Today's picture could be misleading, Kounis said, warning that spending cuts in almost all countries will make for a long and bumpy road while "the deepening of Greece's recession is a timely reminder" of the underlying problems.
Greece's economy shrank 1.5 percent in the second quarter after 0.8 percent in the first, hit by savage cuts agreed with the EU and the International Monetary Fund in exchange for a massive bailout loan.
"All in all, we think the second quarter marked the peak of the bounce-back," Martin Lueck of Frankfurt-based UBS Investment Research said.
Milan-based UniCredit economist Chiara Corsa said he would "stick to" eurozone growth forecasts of 1.5 percent this year, slipping to 1.3 percent in 2011.
On the upside, Britain posted a 1.l percent expansion and France -- Europe's biggest economy after Germany -- 0.6 percent. Italy's expansion was by 0.4 percent.
Paris now expects growth of 1.4 percent this year, although Oscar Bernal of ING in London also warned of a slowdown there, citing one of the eurozone's largest fiscal deficits.

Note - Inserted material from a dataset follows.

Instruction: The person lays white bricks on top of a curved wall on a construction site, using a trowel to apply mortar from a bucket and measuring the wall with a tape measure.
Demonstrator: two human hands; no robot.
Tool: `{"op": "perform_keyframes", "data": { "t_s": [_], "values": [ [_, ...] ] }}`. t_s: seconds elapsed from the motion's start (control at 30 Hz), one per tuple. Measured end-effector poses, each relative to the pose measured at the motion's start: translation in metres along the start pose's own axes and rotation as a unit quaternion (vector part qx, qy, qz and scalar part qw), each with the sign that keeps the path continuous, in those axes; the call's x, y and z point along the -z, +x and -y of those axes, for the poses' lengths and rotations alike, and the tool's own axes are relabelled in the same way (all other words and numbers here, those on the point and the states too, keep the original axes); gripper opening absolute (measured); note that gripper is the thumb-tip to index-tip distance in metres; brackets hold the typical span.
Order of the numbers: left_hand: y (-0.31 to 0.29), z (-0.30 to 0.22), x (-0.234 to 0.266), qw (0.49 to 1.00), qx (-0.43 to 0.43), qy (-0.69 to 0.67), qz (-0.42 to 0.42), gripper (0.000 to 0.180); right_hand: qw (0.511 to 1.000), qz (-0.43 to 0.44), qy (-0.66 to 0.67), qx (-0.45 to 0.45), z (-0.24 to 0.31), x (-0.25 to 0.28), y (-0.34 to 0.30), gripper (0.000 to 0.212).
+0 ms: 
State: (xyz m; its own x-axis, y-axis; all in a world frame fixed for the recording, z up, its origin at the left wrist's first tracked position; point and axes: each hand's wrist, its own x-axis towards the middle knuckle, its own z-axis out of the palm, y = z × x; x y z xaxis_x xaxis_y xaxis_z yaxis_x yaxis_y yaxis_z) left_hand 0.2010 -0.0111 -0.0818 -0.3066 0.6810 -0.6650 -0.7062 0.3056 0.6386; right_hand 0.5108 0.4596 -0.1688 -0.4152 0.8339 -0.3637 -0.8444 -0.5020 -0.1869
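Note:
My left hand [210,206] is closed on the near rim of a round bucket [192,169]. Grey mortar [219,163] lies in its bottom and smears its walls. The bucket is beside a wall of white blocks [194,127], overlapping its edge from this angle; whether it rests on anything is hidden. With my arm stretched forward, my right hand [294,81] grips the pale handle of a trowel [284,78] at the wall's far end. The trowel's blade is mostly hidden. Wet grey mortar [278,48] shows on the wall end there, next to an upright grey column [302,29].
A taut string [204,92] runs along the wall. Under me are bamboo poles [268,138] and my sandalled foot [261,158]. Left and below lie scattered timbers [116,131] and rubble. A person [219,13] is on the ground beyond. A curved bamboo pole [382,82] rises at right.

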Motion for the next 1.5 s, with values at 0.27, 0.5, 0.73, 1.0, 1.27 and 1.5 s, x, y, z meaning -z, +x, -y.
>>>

The Netherlands and Austria each performed strongly with a 0.9 percent gain, and Belgium's economy expanded by 0.7 percent after stalling in the first quarter.
Heavyweight struggler Spain, which only escaped recession in the first quarter, saw its economy grow by 0.2 percent, which was the same figure for Portugal.
The eurozone's trade balance also delivered a 2.4-billion-euro June surplus on Friday while US data was mixed again, with 0.4-percent rise for retail sales for July welcomed but below forecasts for a gain of 0.5 percent.